**Exercise directions:** Beginning at the first line of the material, output each line exactly until you reach and include the line containing "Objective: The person". Leave every picture out.

Task input section start

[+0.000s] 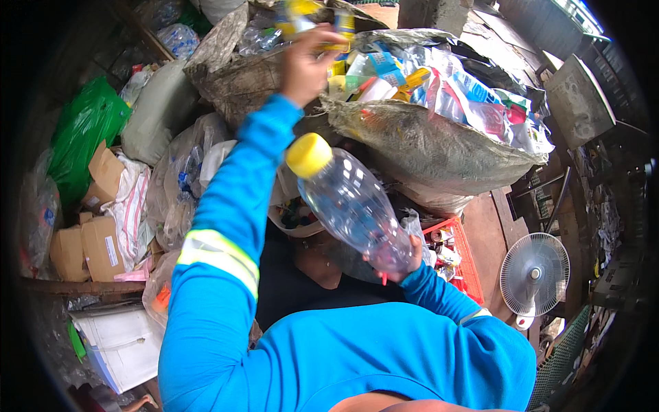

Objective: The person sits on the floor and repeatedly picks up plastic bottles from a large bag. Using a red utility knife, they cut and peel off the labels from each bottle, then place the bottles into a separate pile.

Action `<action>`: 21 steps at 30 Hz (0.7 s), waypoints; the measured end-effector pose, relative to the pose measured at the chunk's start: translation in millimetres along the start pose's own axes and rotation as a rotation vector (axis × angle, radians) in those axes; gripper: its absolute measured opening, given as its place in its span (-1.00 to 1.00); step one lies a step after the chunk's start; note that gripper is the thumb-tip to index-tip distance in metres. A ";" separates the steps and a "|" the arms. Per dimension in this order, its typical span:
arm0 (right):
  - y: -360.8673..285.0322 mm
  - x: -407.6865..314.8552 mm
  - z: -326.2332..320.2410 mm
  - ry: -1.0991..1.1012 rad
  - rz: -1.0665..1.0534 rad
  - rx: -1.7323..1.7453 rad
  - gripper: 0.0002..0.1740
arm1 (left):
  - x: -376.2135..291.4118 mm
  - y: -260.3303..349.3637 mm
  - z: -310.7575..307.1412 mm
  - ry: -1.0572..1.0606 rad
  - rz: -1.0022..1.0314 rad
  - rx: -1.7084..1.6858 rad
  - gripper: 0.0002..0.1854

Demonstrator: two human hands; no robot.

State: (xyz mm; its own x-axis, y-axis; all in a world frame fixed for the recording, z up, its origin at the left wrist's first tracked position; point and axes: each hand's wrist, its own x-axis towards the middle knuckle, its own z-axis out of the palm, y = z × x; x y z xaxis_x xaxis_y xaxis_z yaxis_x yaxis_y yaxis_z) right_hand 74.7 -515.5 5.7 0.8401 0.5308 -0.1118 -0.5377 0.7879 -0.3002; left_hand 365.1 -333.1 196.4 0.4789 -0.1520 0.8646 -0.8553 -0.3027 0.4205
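My right hand [412,257] grips the base of a large clear plastic bottle [355,206], which tilts up to the left. A yellow screw cap [309,155] closes its neck. By the fingers under the bottle, a small red tip [384,278] shows; what it belongs to is hidden. My left hand [311,64] is raised above the sacks, its fingers around a yellow and blue plastic label [344,31], blurred by motion. Right of that hand, a woven sack [437,139] stands full of plastic labels and wrappers [463,92].
Another woven sack [231,82] with plastic bottles stands behind my left forearm. At left are a green plastic bag [85,136], cardboard boxes [100,247] and bags of bottles [175,180]. A red crate [467,257] of cans and a fan [534,274] stand at right.
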 end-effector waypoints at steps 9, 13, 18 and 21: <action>-33.9 -36.0 -9.1 0.073 -0.156 0.128 -0.09 | -6.7 -56.8 170.6 -0.981 -0.547 -0.246 -0.71; -42.9 -22.1 -15.4 0.093 -0.164 0.121 -0.07 | 27.0 -63.7 144.4 -0.703 -0.304 -0.305 -0.71; -36.7 -8.3 -14.3 0.079 -0.137 0.160 -0.11 | 66.4 -9.7 51.0 -0.688 -0.211 -0.172 -0.62; -40.8 -6.1 -5.0 0.072 -0.122 0.110 -0.14 | 30.3 51.9 -2.3 -0.758 -0.133 -0.593 -0.55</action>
State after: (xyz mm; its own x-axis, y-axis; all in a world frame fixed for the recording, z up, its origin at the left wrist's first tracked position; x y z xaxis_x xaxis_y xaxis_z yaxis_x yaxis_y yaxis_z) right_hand 91.9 -552.5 13.9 0.9005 0.4082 -0.1500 -0.4325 0.8768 -0.2104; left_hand 334.8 -351.3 245.1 0.4017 -0.7794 0.4809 -0.6464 0.1307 0.7517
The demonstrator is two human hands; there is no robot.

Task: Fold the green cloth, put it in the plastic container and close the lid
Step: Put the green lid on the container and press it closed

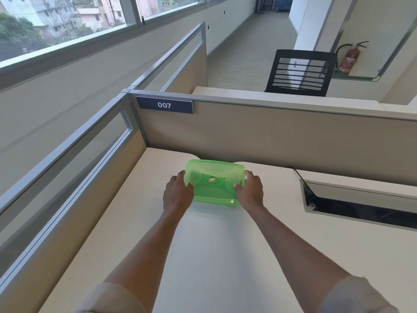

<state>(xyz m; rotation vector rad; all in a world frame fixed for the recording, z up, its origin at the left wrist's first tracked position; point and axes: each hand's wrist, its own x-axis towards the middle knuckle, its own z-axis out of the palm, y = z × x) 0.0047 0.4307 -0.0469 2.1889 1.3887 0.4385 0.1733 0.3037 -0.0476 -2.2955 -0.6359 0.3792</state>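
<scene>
A translucent green plastic container (pixel 214 195) rests on the white desk (pixel 203 256), its green lid (pixel 214 175) lying on top with a round label in the middle. My left hand (pixel 178 193) clasps the container's left end, thumb pressed on the lid. My right hand (pixel 249 189) clasps the right end the same way. The green cloth cannot be told apart from the green plastic; nothing of it shows outside the box.
Beige partition walls (pixel 270 141) with a "007" sign (pixel 165 105) close the desk at the back and left. An open cable tray (pixel 361 208) is sunk in the desk to the right. A black mesh chair (pixel 300 72) stands beyond the partition.
</scene>
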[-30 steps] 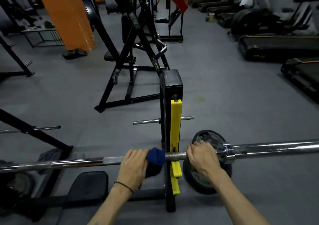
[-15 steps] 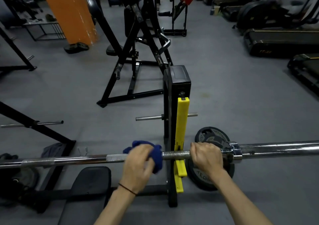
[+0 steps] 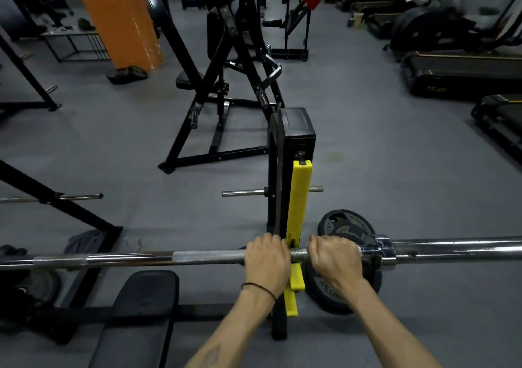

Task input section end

**Exercise result:**
[+0.000s] 

Objective: The person sits on the floor and repeatedly picks up plastic bottles from a large bag. Using a red utility knife, they cut and peel off the labels from each bottle, then place the bottles into a separate pile.

No more work remains on this exercise.